→ What is required
Please keep to the lines below from the one with "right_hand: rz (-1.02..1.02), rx" through the one with "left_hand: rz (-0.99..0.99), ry", and restate them word for word, ends included.

→ Entries supplied
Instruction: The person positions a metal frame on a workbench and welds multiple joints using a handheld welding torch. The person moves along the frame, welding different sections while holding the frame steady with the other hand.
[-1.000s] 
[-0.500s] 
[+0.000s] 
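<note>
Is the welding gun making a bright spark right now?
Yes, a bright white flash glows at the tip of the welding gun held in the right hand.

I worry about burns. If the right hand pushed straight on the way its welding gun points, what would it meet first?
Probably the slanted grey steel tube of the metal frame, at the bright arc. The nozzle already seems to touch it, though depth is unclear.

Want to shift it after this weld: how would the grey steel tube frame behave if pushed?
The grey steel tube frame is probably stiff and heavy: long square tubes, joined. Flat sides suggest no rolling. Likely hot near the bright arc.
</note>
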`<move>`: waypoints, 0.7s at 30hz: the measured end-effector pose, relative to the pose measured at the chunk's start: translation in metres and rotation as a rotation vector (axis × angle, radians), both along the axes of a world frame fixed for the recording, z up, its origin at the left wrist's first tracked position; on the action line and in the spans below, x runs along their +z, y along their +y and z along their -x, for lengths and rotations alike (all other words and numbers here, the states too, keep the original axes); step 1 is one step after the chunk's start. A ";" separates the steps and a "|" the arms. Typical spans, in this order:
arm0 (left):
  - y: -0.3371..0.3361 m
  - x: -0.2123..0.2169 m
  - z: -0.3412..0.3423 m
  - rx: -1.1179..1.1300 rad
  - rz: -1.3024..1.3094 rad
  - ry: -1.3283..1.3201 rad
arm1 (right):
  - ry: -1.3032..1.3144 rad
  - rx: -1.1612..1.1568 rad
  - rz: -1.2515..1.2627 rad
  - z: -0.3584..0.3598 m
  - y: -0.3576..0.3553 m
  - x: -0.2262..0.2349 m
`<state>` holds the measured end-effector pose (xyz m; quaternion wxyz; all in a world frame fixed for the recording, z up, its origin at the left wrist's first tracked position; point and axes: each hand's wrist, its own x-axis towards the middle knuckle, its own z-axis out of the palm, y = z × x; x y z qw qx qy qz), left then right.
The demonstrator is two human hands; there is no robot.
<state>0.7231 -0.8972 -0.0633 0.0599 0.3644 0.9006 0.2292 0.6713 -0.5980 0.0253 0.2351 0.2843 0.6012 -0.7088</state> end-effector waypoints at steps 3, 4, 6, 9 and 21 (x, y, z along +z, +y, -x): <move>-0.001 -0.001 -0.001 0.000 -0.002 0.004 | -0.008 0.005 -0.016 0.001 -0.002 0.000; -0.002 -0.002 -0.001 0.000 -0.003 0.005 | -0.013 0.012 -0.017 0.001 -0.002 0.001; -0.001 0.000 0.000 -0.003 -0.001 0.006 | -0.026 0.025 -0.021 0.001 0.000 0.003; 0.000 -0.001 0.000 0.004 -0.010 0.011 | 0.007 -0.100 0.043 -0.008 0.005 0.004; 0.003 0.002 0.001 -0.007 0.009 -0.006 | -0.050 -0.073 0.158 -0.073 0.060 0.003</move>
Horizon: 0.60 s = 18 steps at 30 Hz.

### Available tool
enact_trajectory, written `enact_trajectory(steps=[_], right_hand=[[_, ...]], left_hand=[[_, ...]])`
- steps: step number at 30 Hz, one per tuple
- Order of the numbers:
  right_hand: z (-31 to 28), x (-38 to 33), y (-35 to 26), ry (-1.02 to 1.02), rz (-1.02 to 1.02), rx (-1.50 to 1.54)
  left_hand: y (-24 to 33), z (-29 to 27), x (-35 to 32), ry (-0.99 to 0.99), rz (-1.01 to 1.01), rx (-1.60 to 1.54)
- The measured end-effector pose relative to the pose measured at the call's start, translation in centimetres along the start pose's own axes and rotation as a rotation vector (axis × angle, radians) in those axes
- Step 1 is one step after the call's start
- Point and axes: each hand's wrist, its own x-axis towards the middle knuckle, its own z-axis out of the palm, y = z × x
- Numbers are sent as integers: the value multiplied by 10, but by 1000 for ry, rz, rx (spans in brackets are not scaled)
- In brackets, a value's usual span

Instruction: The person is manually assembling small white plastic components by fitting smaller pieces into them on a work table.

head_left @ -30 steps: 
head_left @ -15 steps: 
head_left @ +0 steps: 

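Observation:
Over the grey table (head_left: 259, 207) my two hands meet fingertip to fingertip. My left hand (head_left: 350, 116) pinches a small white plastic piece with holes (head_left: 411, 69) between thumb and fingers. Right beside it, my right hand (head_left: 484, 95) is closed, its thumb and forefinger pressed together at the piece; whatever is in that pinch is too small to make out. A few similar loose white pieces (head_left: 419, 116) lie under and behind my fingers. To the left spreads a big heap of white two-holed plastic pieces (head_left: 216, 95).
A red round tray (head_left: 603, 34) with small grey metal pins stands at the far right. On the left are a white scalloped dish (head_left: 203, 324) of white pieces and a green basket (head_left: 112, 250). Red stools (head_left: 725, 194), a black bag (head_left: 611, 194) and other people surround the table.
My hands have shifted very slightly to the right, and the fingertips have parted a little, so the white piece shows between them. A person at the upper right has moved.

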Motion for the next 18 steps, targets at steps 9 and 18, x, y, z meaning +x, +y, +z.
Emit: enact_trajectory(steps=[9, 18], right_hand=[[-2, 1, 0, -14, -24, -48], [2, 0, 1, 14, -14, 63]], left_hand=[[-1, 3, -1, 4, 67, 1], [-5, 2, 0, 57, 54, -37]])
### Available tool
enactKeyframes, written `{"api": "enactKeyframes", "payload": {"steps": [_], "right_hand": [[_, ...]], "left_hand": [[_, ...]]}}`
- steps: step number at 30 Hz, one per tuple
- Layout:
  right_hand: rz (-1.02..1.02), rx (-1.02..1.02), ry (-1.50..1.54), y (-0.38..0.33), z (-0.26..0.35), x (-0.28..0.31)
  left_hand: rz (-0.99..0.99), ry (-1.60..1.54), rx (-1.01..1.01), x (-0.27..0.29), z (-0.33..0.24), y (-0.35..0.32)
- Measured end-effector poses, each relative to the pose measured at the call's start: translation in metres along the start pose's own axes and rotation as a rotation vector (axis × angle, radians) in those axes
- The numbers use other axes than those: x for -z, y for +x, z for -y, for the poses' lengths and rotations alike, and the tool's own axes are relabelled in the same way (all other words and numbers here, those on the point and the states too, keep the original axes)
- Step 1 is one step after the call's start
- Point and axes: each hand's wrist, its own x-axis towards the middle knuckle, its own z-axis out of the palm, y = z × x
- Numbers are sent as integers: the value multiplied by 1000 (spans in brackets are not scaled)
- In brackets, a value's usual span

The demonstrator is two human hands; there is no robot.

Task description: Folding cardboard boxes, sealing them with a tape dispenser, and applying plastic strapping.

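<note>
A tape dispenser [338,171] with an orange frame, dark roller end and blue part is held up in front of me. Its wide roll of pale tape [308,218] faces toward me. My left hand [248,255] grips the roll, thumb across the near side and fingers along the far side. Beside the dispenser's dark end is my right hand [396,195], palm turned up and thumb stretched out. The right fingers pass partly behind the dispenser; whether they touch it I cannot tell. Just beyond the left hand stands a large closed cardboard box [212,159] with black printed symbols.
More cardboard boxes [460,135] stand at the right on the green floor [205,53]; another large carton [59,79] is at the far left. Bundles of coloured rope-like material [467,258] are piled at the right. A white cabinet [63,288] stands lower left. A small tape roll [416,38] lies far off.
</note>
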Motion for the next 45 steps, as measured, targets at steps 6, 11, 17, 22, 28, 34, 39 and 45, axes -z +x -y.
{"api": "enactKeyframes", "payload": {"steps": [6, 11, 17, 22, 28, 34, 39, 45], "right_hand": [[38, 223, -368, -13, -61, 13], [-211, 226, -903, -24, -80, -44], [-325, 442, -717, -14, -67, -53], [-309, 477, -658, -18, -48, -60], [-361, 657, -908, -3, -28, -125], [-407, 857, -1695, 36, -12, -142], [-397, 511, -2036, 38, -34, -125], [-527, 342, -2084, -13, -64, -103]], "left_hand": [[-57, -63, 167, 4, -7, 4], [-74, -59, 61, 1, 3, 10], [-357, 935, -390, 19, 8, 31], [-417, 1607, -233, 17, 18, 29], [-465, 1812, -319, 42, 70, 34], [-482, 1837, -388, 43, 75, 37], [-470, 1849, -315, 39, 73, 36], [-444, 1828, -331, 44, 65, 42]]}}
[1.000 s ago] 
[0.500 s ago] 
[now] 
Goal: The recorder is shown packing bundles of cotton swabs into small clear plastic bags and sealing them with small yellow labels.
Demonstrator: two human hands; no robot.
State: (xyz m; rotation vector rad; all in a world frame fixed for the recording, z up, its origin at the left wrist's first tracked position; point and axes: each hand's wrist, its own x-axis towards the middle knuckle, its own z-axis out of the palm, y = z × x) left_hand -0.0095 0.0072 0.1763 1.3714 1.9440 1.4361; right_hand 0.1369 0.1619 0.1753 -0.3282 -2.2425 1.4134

→ Result of this exercise
  right_hand: rz (-1.02..1.02), rx (-1.02..1.02), ry (-1.50..1.54), y (-0.38..0.33), z (-0.26..0.35), x (-0.28..0.31)
  left_hand: rz (-0.99..0.99), ry (-1.60..1.54), rx (-1.01..1.01), x (-0.27..0.29), z (-0.33..0.24), y (-0.35..0.32)

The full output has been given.